Malerkotla district is a district in Punjab state of India. It was formed after the bifurcation of Sangrur district. Malerkotla district was carved out of Sangrur and became the 23rd district of Punjab on 02 June, 2021. District Malerkotla is divided into three subdivisions: Malerkotla, Amargarh and Ahmedgarh.

History 

Malerkotla was a princely state from 1657 until 20 August 1948 when it became a part of Patiala and East Punjab States Union. It was merged with Punjab in 1956 and became a part of the Sangrur district.

Administration

Malerkotla district is in the state of Punjab in northern India. It is the 23rd district in the Indian state of Punjab. The district was carved out of Sangrur district on 14 May, 2021. Subdivisions of Malerkotla, Ahmedgarh and the sub-tehsil of Amargarh are part of the district.

Demographics 
Malerkotla district has a population of 429,754 according to the 2011 census. It has an area of 684 Sq Km. It has 3 revenue divisions , municipalities & CD Blocks. There are 175 Gram Panchayats & 192 villages. 40.50% of the population lives in urban areas. Scheduled Castes make up 93,047 (21.65%) of the population.

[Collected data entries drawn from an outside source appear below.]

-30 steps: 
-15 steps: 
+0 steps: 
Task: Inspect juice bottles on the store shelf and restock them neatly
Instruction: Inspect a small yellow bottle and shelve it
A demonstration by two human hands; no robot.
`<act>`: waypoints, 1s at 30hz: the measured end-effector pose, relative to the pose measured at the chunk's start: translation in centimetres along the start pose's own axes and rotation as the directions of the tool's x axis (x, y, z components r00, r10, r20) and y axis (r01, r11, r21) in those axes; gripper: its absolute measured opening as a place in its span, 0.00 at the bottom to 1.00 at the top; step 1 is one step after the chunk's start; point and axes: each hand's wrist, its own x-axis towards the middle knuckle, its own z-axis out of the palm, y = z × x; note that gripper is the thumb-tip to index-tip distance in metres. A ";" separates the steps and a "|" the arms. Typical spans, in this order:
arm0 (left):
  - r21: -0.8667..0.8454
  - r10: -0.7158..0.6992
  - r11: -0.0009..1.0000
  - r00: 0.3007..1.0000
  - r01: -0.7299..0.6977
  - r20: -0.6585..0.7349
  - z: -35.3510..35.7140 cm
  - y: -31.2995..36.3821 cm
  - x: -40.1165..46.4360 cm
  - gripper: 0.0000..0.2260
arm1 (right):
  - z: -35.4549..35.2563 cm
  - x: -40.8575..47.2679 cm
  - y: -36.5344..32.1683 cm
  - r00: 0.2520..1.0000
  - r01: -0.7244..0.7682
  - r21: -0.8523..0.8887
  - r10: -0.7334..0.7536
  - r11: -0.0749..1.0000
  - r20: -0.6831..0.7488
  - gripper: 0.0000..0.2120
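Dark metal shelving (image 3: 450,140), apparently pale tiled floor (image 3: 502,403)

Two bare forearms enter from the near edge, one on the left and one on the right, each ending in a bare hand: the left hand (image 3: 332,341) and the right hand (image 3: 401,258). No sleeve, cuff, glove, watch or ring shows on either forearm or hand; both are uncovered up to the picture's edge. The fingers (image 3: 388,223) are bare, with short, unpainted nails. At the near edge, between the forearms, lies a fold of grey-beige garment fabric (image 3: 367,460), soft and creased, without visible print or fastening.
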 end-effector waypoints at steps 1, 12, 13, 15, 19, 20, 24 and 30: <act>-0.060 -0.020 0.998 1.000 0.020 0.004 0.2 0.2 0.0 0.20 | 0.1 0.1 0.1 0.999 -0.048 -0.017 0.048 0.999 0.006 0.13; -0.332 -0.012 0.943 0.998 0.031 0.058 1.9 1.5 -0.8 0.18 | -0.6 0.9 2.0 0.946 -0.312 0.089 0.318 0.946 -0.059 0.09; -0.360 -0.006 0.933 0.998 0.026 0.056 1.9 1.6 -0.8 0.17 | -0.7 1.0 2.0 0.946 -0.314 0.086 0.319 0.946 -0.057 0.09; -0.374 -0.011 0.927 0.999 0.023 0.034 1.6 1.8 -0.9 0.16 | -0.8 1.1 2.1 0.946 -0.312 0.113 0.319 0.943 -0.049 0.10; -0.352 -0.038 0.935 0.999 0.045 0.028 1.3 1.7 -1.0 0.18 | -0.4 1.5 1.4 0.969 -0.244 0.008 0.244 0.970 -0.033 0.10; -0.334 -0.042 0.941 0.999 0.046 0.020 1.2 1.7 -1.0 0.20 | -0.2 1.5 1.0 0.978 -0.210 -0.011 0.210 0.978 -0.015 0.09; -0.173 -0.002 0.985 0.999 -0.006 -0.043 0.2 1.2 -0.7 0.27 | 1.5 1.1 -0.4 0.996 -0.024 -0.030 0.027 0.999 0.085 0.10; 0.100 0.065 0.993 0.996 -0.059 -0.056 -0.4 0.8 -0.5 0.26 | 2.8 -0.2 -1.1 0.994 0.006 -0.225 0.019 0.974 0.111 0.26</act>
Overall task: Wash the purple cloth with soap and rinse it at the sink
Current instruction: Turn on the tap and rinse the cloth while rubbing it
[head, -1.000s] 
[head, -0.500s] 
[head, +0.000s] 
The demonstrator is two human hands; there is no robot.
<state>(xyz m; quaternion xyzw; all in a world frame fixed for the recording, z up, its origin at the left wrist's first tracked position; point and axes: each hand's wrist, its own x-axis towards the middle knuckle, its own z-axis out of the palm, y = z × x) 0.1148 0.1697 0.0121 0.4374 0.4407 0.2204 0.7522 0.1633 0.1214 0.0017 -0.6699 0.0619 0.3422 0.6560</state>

Sikhism is the majority religion, and is mainly rural. Unlike the rest of erstwhile Punjab, the Muslims of Malerkotla did not move to Pakistan during Partition and Malerkotla still has a sizeable minority of Muslims. Hindus are the second-largest community in urban areas.

At the time of the 2011 census, 94.69% of the population spoke Punjabi and 4.21% Hindi as their first language.

Politics
Malerkotla district is part of the Malerkotla Assembly constituency. Mohammad Jamil Ur Rehman (AAP) is the MLA since 2022.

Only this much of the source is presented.